#### [WHAT YOU HAVE TO DO]
When you reach the line containing "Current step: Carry", include it and stop; until then, return each line of the material exactly, starting with the first.

'''

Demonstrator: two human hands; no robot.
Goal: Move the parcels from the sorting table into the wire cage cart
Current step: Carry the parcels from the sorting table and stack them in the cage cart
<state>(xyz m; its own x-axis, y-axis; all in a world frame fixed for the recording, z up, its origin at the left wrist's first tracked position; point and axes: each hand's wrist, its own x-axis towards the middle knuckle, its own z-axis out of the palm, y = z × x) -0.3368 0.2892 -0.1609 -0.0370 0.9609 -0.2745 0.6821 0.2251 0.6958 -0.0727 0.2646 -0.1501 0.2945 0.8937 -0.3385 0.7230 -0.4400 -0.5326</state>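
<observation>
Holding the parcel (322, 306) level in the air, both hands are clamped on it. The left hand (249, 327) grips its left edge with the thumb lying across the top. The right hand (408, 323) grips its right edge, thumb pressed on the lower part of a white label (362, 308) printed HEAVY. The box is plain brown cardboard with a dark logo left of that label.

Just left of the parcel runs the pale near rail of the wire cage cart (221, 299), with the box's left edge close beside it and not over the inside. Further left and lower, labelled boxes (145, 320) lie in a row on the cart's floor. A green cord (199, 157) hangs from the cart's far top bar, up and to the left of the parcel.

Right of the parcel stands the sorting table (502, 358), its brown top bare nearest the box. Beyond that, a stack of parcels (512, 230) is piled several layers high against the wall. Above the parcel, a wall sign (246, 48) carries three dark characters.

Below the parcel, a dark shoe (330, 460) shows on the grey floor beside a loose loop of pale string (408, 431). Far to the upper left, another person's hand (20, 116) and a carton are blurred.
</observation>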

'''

#### [FINISHED EXERCISE]
Demonstrator: two human hands; no robot.
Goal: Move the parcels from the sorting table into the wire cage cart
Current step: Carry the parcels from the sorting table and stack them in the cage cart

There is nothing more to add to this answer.